Exercise instructions
For the listing below, output exactly the lines from the line with "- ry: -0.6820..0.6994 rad" up to and including the line with "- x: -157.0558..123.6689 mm", and no other lines.
Record set section start
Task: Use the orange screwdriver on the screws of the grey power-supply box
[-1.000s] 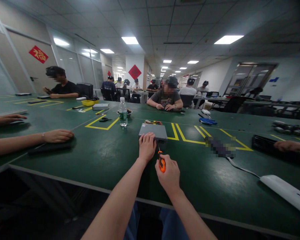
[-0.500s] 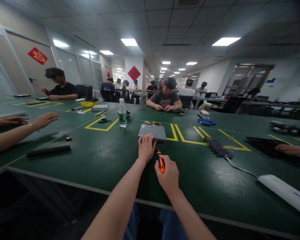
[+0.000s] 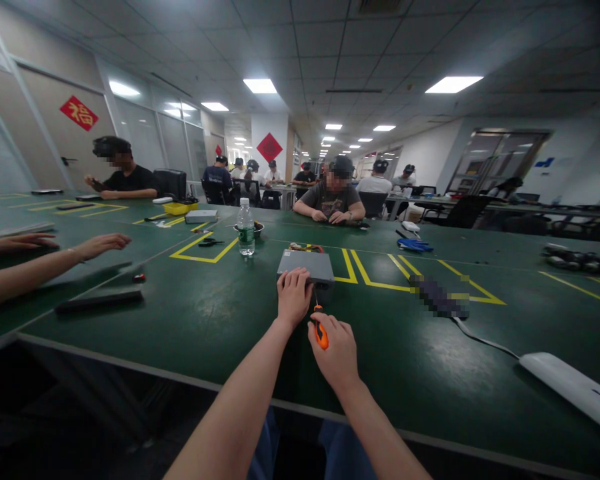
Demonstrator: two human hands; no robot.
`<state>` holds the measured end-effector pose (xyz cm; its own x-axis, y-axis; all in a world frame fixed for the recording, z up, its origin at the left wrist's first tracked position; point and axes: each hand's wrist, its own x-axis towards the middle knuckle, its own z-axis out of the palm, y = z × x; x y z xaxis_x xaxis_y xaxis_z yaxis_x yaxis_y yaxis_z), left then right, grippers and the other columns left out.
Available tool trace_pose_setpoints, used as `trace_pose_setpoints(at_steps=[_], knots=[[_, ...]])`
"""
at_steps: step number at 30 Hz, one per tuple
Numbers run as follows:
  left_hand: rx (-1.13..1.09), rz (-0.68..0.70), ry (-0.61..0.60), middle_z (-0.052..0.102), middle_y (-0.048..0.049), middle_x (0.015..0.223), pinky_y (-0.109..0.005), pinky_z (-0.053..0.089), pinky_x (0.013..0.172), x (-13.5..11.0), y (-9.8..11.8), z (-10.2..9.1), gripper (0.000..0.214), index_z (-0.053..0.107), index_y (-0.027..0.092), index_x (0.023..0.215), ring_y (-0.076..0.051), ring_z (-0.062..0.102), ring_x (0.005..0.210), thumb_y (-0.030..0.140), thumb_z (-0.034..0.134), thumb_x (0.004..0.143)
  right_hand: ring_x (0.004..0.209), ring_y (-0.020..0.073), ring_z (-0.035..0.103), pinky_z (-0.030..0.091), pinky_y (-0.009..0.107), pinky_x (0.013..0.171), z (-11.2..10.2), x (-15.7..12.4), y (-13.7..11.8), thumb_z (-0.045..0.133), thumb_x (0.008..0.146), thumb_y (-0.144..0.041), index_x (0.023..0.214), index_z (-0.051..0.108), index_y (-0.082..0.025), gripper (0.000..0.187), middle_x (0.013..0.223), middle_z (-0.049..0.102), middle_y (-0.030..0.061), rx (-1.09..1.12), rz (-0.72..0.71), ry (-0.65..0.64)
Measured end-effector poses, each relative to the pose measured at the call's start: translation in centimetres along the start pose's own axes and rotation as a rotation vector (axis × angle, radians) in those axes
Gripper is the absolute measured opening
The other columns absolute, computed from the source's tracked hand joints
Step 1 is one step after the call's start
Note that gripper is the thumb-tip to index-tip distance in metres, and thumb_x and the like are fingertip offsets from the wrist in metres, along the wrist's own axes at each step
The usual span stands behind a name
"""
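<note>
A grey metal box with coloured wires at its back, looking like a computer power supply unit (image 3: 313,265), lies flat on the green table. Over its near left edge my left hand (image 3: 294,293) is closed, fingers on top and thumb by the front face. My right hand (image 3: 336,347) grips the orange and black handle of a screwdriver (image 3: 321,333). The thin shaft points away from me at the front face of the power supply unit. Whether the tip sits in a screw is too small to tell.
A water bottle (image 3: 246,228) stands left of the unit, before a bowl (image 3: 258,230). Blue gloves (image 3: 415,245) lie beyond, to the right. A white device (image 3: 570,387) with a cable is at right. A co-worker's arm (image 3: 45,270) reaches in from the left, near a dark bar (image 3: 100,301).
The screwdriver and my right hand have shifted very slightly; my left hand stays on the unit. At left, a co-worker's hand moved rightward. At right, another person's hand and a dark panel left view.
</note>
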<state>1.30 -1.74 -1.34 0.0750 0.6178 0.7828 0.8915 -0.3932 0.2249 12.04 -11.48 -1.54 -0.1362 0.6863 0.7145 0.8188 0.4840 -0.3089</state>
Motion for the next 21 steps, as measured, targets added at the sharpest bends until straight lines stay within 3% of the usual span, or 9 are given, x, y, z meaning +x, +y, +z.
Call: trace_pose_setpoints(at_steps=[9, 12, 15, 17, 21], knots=[[0.006, -0.001, -0.002, 0.055, -0.0046, 0.119, -0.041, 0.025, 0.104, 0.0, 0.1, 0.0, 0.023, 0.050, 0.023, 0.107, -0.018, 0.043, 0.118, 0.025, 0.042, 0.086, 0.073, 0.0150, 0.055, 0.038, 0.030, 0.074, -1.4, -0.4, -0.7, 0.044, 0.083, -0.024, 0.094, 0.054, -0.019, 0.016, 0.079, 0.059, 0.0026, 0.091, -0.034, 0.072], [0.013, -0.008, -0.003, 0.055, -0.0035, 0.119, -0.040, 0.024, 0.104, 0.0, 0.1, -0.1, 0.023, 0.050, 0.024, 0.107, -0.018, 0.044, 0.117, 0.024, 0.044, 0.085, 0.078, 0.0161, 0.053, 0.040, 0.032, 0.075, -3.0, -0.2, 1.3, 0.042, 0.083, -0.026, 0.103, 0.050, -0.019, 0.022, 0.083, 0.057, 0.0035, 0.126, -0.077, 0.150], [0.011, -0.016, 0.001, 0.056, -0.0039, 0.117, -0.040, 0.025, 0.104, 0.0, 0.2, -0.2, 0.023, 0.051, 0.024, 0.106, -0.019, 0.045, 0.116, 0.024, 0.045, 0.084, 0.084, 0.0184, 0.052, 0.042, 0.033, 0.075, -4.9, 1.0, 6.7, 0.040, 0.083, -0.026, 0.108, 0.047, -0.020, 0.026, 0.092, 0.052, 0.0065, 0.008, 0.007, 0.188], [-0.005, -0.018, 0.005, 0.056, -0.0044, 0.117, -0.040, 0.025, 0.103, 0.1, 0.3, -0.2, 0.023, 0.051, 0.024, 0.106, -0.019, 0.045, 0.116, 0.023, 0.045, 0.084, 0.089, 0.0207, 0.051, 0.042, 0.034, 0.073, -6.1, 2.2, 11.8, 0.042, 0.082, -0.031, 0.108, 0.047, -0.021, 0.028, 0.097, 0.049, 0.0080, -0.206, 0.135, 0.184], [-0.020, -0.042, 0.015, 0.056, -0.0047, 0.116, -0.042, 0.024, 0.104, 0.1, 0.5, -0.1, 0.022, 0.050, 0.023, 0.105, -0.020, 0.045, 0.116, 0.022, 0.045, 0.083, 0.091, 0.0237, 0.049, 0.041, 0.034, 0.072, -8.3, 4.6, 21.9, 0.043, 0.078, -0.026, 0.107, 0.048, -0.016, 0.031, 0.100, 0.046, 0.0119, -0.341, 0.268, 0.139]])
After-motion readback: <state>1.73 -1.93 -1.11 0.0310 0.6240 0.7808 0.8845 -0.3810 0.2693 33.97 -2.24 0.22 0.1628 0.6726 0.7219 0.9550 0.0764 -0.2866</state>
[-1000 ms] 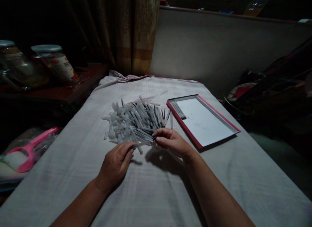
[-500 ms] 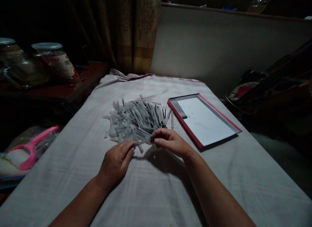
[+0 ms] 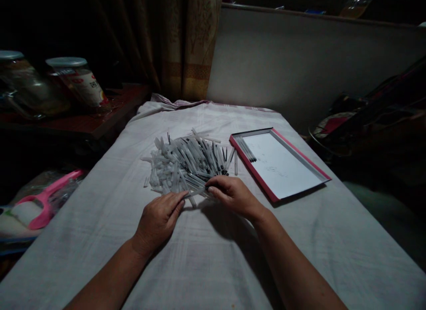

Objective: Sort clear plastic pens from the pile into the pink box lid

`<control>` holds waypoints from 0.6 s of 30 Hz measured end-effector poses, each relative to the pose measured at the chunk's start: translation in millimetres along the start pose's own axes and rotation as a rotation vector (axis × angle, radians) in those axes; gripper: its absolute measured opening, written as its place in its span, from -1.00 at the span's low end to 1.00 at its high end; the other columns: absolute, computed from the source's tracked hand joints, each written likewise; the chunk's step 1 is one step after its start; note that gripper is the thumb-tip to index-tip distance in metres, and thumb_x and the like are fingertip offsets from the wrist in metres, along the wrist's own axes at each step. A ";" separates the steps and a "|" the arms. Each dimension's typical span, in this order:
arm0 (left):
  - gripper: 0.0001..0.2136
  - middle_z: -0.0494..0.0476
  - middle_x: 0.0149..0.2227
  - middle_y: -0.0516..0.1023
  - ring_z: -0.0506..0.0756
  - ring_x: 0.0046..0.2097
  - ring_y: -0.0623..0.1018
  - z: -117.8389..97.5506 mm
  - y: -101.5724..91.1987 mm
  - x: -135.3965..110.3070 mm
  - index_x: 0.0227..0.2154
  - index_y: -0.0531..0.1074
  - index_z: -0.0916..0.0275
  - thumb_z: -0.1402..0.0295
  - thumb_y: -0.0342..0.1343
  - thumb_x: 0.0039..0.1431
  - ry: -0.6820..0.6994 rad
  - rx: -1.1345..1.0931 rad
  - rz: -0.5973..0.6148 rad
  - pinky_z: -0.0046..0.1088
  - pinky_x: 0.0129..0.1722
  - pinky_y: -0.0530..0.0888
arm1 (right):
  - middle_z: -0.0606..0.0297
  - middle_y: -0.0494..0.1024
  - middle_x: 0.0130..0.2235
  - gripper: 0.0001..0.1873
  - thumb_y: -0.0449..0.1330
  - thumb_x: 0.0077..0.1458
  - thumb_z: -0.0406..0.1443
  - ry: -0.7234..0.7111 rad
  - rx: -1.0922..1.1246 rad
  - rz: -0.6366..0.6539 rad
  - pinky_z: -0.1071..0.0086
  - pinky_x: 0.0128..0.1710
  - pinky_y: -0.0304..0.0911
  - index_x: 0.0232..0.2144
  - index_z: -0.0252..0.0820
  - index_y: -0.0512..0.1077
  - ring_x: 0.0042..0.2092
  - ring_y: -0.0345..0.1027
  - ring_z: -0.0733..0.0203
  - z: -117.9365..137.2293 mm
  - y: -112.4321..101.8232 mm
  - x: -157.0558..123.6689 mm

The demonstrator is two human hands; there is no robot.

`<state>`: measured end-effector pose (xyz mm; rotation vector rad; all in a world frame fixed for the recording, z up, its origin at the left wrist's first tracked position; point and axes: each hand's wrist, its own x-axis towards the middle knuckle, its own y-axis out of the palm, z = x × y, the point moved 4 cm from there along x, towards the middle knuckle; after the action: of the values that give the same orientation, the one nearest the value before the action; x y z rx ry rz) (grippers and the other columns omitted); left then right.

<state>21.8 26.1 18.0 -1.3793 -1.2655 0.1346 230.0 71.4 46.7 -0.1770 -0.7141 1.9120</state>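
Note:
Between my two hands is a clear pen (image 3: 197, 192), held roughly level at the near edge of a pile. My left hand (image 3: 160, 214) pinches its left end. The fingers of my right hand (image 3: 229, 192) close on its dark right end, which they partly hide. Behind lies a heap of clear and black pen parts (image 3: 189, 159), with whitish translucent pieces gathered on its left side. To the right sits a shallow box lid (image 3: 254, 181) with a red rim and white inside. Several pens (image 3: 246, 150) lie side by side along its left end.
A pale checked cloth (image 3: 199, 261) covers the table. Glass jars (image 3: 78, 81) stand on a dark red wooden surface (image 3: 116, 106) at the left. Below them is a pink-handled item (image 3: 46, 203) among plastic bags. A curtain (image 3: 186, 48) and pale panel (image 3: 282, 61) stand behind.
My right fingers have shifted slightly over the pen's dark end, covering more of it. My left hand keeps its hold. The pile and the lid look the same.

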 end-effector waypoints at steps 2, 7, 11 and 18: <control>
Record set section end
Problem solution
  - ry: -0.6820..0.6994 rad
  - rx: -1.1345..1.0931 rad
  - rz: -0.5973..0.6148 rad
  - pinky_z: -0.0046..0.1088
  - pinky_x: 0.0129..0.1722
  - pinky_y: -0.0530..0.0888
arm1 (right):
  - middle_z: -0.0606..0.0297
  - middle_y: -0.0494..0.1024
  - middle_x: 0.0130..0.2235
  - gripper: 0.0001..0.1873
  - thumb_y: -0.0449..0.1330
  - thumb_x: 0.0077..0.1458
  - thumb_z: -0.0406..0.1443
  - ry: -0.7234..0.7111 rad
  - rx: -1.0922..1.1246 rad
  - rz: -0.6366..0.6539 rad
  - pinky_z: -0.1071..0.0086
  - pinky_x: 0.0128..0.1710
  - pinky_y: -0.0304..0.0911
  - index_x: 0.0232..0.2144
  - index_z: -0.0252..0.0820
  - index_y: -0.0512..0.1077
  - ring_x: 0.0042..0.2092
  - ring_y: -0.0345..0.1027
  - ring_z: -0.0733..0.0203
  - z: -117.9365..137.2293 mm
  - y: -112.4321..101.8232 mm
  - x: -157.0558..123.6689 mm

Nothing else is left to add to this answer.